4. Now, the transpose of the matrix of Cofactors will be:
$\left [\begin{array}{r}                           
A_{11}      &{    A_{21}    } &{    A_{31}    }    \\
A_{12}      &{    A_{22}    } &{    A_{32}    }    \\
A_{13}      &{    A_{23}    } &{    A_{33}    }    \\
\end{array}\right ]$
• This matrix obtained by transposing, is called adjoint matrix.
5. Adjoint of matrix A is denoted by adj A.
6. For the example matrix A mentioned in (3),
adj A = $\left [\begin{array}{r}                           
A_{11}      &{    A_{21}    } &{    A_{31}    }    \\
A_{12}      &{    A_{22}    } &{    A_{32}    }    \\
A_{13}      &{    A_{23}    } &{    A_{33}    }    \\
\end{array}\right ]$

Solved example 20.19
Find adj A for $A~=~\left [\begin{array}{r}   
2       &{    5    }    \\
-3       &{    7    }    \\
\end{array}\right ]$
Solution:
1. First we will find the Minors and Cofactors:


2. So the matrix of Cofactors is:
$\left [\begin{array}{r}   
7       &{    3    }    \\
-5       &{    2    }    \\
\end{array}\right ]$

3. The transpose of the above matrix, is the required adjoint matrix. So we get:

$\text{adj A}~=~\left [\begin{array}{r}   
7       &{    -5    }    \\
3       &{    2    }    \\
\end{array}\right ]$


For any square matrix of order 2, there is a direct method to find the adjoint.
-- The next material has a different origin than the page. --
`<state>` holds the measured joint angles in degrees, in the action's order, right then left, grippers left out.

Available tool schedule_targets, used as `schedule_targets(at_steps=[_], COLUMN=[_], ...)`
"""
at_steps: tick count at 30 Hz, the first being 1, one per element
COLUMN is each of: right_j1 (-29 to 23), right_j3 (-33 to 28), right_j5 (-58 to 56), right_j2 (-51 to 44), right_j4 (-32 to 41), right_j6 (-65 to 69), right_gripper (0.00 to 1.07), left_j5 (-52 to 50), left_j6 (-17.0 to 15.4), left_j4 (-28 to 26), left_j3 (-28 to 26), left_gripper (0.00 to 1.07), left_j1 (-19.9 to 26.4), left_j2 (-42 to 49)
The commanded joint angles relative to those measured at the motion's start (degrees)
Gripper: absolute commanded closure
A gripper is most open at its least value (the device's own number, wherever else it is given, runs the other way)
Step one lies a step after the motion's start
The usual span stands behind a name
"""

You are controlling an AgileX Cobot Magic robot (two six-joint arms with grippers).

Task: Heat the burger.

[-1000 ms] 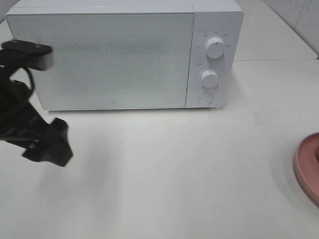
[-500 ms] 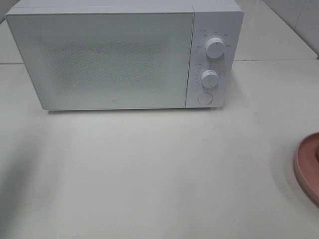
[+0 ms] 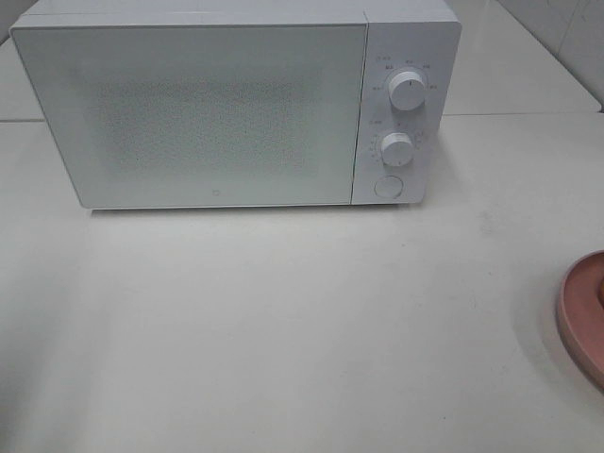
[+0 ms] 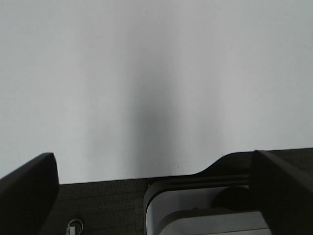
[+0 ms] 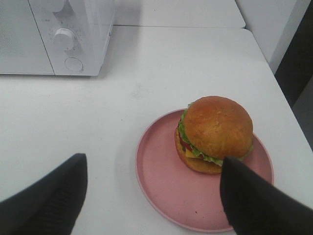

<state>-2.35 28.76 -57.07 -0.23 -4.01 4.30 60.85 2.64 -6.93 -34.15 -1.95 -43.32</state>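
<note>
burger (image 5: 215, 133) sits on a pink plate (image 5: 161, 181) near the right edge of the bench (image 3: 302, 321), its golden-brown bun upright and green lettuce showing around the filling; it rests toward one side of the plate rather than at the centre, and only the right wrist view shows it. going left to right in the high view: the white microwave (image 3: 217, 104) stands at the back of the bench with its door closed, the wide speckled door panel taking up the left and middle of its front. to the right of the door runs the control strip, with an upper knob (image 3: 407, 91), a lower knob (image 3: 397, 149) and a round button (image 3: 387, 187) below them. the bench in front of the microwave is bare white surface. at the right edge of the bench only a curved slice of the pink plate's rim shows in the high view. neither arm appears in the high view. the left gripper (image 4: 151, 196) hangs over plain white surface with its fingers wide apart and nothing between them. the right gripper (image 5: 151, 196) hovers over the plate, fingers spread apart, one dark fingertip (image 5: 254, 200) just in front of the burger, holding nothing.
</note>
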Motion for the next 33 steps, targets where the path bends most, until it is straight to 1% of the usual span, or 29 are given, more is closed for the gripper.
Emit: schedule_targets(at_steps=[1,2,3,5,6,7,8,10,11,12,14,15,17,18,19,21,25,28,30,33], right_j1=[0.34,0.34,0.34,0.34,0.34,0.34,0.34,0.34,0.34,0.34,0.34,0.34,0.34,0.34,0.34,0.34,0.34,0.34,0.34,0.34], right_j3=[-0.17,-0.17,-0.17,-0.17,-0.17,-0.17,-0.17,-0.17,-0.17,-0.17,-0.17,-0.17,-0.17,-0.17,-0.17,-0.17,-0.17,-0.17,-0.17,-0.17], right_j5=[0.06,0.06,0.06,0.06,0.06,0.06,0.06,0.06,0.06,0.06,0.06,0.06,0.06,0.06,0.06,0.06,0.06,0.06,0.06,0.06], right_j2=[-1.55,-1.55,-1.55,-1.55,-1.55,-1.55,-1.55,-1.55,-1.55,-1.55,-1.55,-1.55,-1.55,-1.55,-1.55,-1.55,-1.55,-1.55,-1.55,-1.55], right_j4=[0.06,0.06,0.06,0.06,0.06,0.06,0.06,0.06,0.06,0.06,0.06,0.06,0.06,0.06,0.06,0.06,0.06,0.06,0.06,0.06], right_j6=[-0.80,-0.80,-0.80,-0.80,-0.80,-0.80,-0.80,-0.80,-0.80,-0.80,-0.80,-0.80,-0.80,-0.80,-0.80,-0.80,-0.80,-0.80,-0.80,-0.80], right_gripper=[0.32,0.32,0.32,0.32,0.32,0.32,0.32,0.32,0.32,0.32,0.32,0.32,0.32,0.32,0.32,0.32,0.32,0.32,0.32,0.32], left_j5=[-0.34,-0.23,-0.23,0.52,0.52,0.63,0.63,0.63,0.63,0.63,0.57,0.57,0.57,0.57,0.57,0.57,0.57,0.57,0.57,0.57], left_j6=[-0.34,-0.40,-0.40,-0.34,-0.34,-0.46,-0.46,-1.32,-1.32,-1.66,-1.66,-1.60,-1.60,-1.60,-1.60,-1.60,-1.60,-1.60,-1.60,-1.60], left_j4=[-0.57,-0.63,-0.63,-0.17,-0.17,0.63,0.63,2.01,2.01,2.35,2.35,2.35,2.35,2.35,2.35,2.41,2.58,2.75,2.92,3.04], left_j3=[2.46,3.78,3.78,4.18,4.18,4.35,4.35,4.35,4.35,4.35,4.35,4.35,4.35,4.35,4.35,4.35,4.35,4.35,4.35,4.35], left_gripper=[0.08,0.08,0.08,0.08,0.08,0.08,0.08,0.08,0.08,0.08,0.08,0.08,0.08,0.08,0.08,0.08,0.08,0.08,0.09,0.09], left_j1=[0.17,0.17,0.17,0.17,0.17,0.17,0.17,0.17,0.17,0.17,0.17,0.17,0.17,0.17,0.17,0.17,0.17,1.20,3.38,4.41], left_j2=[4.41,8.59,8.59,14.09,14.09,17.53,17.53,22.80,22.80,25.67,27.22,29.85,30.94,33.40,33.40,36.15,38.50,40.97,43.20,45.09])
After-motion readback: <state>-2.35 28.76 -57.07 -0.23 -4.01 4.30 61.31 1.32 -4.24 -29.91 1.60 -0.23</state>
It can be written in 4 steps:
1. Fig.20.5(a) below shows the original matrix A.

To find the adjoint of a square matrix of order 2, interchange the elements alonfg the first diagonal and change signs of the elements in the second diagonal.
Fig.20.5

2. Consider the yellow diagonal, which is drawn from left-top to right-bottom. We need to interchange the elements in this diagonal.   
3. Consider the red diagonal, which is drawn from right-top to left-bottom. We should not interchange the elements in this diagonal. But we must change the signs of those elements.
4. The resulting new matrix is the adj A. It is shown in fig.20.5(b) above.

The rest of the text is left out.